> [Directions] Pick out every line in the data below that holds "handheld".

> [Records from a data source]

=======

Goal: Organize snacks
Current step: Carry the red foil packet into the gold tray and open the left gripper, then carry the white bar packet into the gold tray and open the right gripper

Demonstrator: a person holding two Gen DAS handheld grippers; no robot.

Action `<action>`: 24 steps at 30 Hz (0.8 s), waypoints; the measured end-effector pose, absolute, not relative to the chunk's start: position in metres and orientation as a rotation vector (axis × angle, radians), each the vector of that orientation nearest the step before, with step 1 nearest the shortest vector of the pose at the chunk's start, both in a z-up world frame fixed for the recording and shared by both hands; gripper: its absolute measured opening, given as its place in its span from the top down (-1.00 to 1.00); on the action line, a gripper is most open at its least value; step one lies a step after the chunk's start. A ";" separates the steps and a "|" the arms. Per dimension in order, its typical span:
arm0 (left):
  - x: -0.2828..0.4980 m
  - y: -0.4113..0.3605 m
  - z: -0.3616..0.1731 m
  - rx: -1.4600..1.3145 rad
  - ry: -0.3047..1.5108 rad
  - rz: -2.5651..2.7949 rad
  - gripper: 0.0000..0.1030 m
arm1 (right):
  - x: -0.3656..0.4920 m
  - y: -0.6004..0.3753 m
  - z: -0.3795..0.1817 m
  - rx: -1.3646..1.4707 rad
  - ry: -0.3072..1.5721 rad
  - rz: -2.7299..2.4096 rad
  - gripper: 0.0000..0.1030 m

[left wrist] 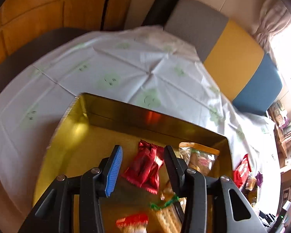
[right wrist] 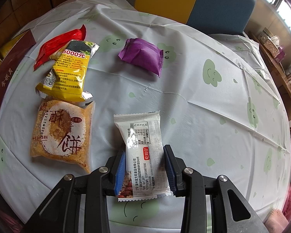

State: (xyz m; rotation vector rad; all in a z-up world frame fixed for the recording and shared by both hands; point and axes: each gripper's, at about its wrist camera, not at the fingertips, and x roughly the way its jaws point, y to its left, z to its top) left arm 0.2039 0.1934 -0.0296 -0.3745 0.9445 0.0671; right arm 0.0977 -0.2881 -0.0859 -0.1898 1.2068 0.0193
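Gold-lined tin holds a crinkly red packet beneath the left gripper, jaws apart, seemingly untouching. The right gripper, angled steeply down, clamps a glossy white packet on the tablecloth.

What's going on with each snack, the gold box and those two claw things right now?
Left gripper: open above the gold box, nothing held.
Right gripper: shut on the white packet.
Gold box: open, several snacks inside.
Dark red packet: lying in the box.
Purple packet: alone on the tablecloth.
Yellow packet: overlapping a red one.
Orange pastry packet: flat on the tablecloth.
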 end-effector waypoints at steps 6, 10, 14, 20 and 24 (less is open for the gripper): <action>0.149 0.168 -0.006 -0.261 0.874 0.011 0.13 | 0.096 -0.284 -0.085 -0.211 1.204 0.018 0.26; 0.111 0.144 0.001 -0.162 0.839 -0.021 0.08 | 0.093 -0.281 -0.085 -0.229 1.198 0.016 0.26; 0.080 0.127 0.005 -0.095 0.800 -0.012 0.07 | 0.091 -0.279 -0.084 -0.240 1.196 0.015 0.26; 0.046 0.110 -0.001 -0.065 0.775 -0.020 0.07 | 0.088 -0.273 -0.083 -0.258 1.188 0.009 0.29; 0.032 0.103 -0.006 -0.052 0.771 -0.019 0.07 | 0.088 -0.272 -0.080 -0.245 1.183 0.009 0.30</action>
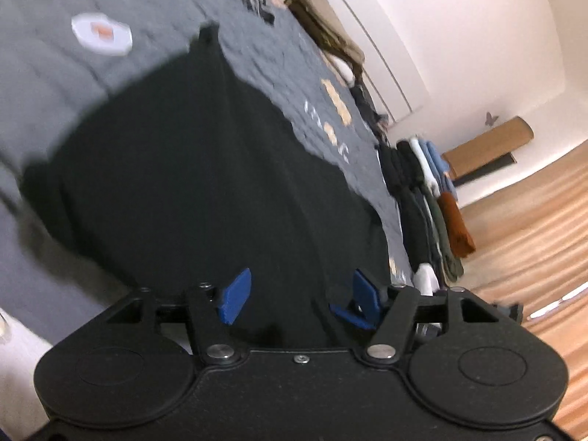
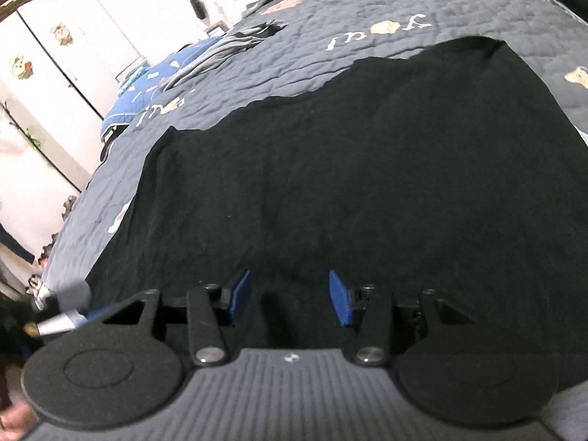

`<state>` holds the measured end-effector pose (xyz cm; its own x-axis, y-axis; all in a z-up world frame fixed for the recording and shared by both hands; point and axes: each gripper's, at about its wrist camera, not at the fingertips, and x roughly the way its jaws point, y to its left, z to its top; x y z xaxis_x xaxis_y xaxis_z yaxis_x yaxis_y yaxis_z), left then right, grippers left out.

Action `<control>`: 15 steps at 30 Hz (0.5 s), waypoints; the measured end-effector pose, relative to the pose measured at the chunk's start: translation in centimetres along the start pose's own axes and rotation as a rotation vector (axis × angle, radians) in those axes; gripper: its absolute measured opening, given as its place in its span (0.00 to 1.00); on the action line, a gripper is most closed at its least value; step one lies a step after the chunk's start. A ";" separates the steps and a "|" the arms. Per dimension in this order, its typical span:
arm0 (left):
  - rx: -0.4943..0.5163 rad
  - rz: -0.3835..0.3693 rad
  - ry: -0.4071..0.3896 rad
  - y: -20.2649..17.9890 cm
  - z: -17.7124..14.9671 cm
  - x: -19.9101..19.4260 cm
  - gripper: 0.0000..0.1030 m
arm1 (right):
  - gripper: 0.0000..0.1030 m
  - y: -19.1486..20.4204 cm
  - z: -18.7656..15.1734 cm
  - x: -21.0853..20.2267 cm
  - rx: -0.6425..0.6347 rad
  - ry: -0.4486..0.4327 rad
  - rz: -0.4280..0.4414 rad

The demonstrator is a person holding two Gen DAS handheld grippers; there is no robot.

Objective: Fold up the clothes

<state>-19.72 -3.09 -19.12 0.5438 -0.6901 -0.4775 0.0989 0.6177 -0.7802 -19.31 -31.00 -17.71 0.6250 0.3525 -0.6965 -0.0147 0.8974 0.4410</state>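
Observation:
A black garment (image 1: 191,169) lies spread on a grey quilted bedspread (image 1: 66,73). My left gripper (image 1: 299,296) hovers over the garment's near edge with its blue pads (image 1: 235,294) apart and only flat cloth seen between them. In the right wrist view the same black garment (image 2: 367,169) covers most of the bedspread (image 2: 294,62). There my right gripper (image 2: 290,296) stands open above the near edge, its blue pads (image 2: 340,303) clear of the cloth.
A stack of folded clothes (image 1: 426,198) sits at the bed's right edge, above a wooden floor (image 1: 533,250). A crumpled striped garment (image 2: 220,51) and a blue blanket (image 2: 147,92) lie at the bed's far left. White cupboards (image 2: 55,55) stand behind.

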 end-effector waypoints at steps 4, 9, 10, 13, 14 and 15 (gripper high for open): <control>0.006 0.130 -0.025 1.3 0.3 0.5 0.59 | 0.45 -0.3 -0.4 -0.3 -0.005 -0.003 -0.023; -0.098 0.255 -0.154 3.5 1.3 -2.3 0.59 | 0.45 -0.7 -1.0 -0.9 -0.013 -0.008 -0.044; -0.118 0.279 -0.180 3.9 1.5 -3.0 0.59 | 0.45 -0.8 -1.1 -1.0 -0.014 -0.009 -0.047; -0.143 0.342 -0.268 4.2 1.7 -5.1 0.59 | 0.45 -0.4 -0.9 -1.6 -0.012 -0.024 -0.049; -0.138 0.362 -0.299 4.1 1.7 -5.8 0.59 | 0.45 -0.2 -0.8 -1.9 -0.015 -0.039 -0.037; -0.141 0.379 -0.320 3.9 1.8 -6.3 0.59 | 0.45 0.1 -0.8 -2.2 -0.018 -0.053 -0.026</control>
<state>-21.25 4.35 -18.49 0.7499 -0.2638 -0.6067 -0.2556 0.7303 -0.6335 -21.28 -31.51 -16.57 0.6661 0.3151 -0.6761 -0.0118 0.9107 0.4128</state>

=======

> [Solution to the problem]
Demonstrator: a person holding two Gen DAS handheld grippers; no robot.
The demonstrator is a person holding two Gen DAS handheld grippers; there is no robot.

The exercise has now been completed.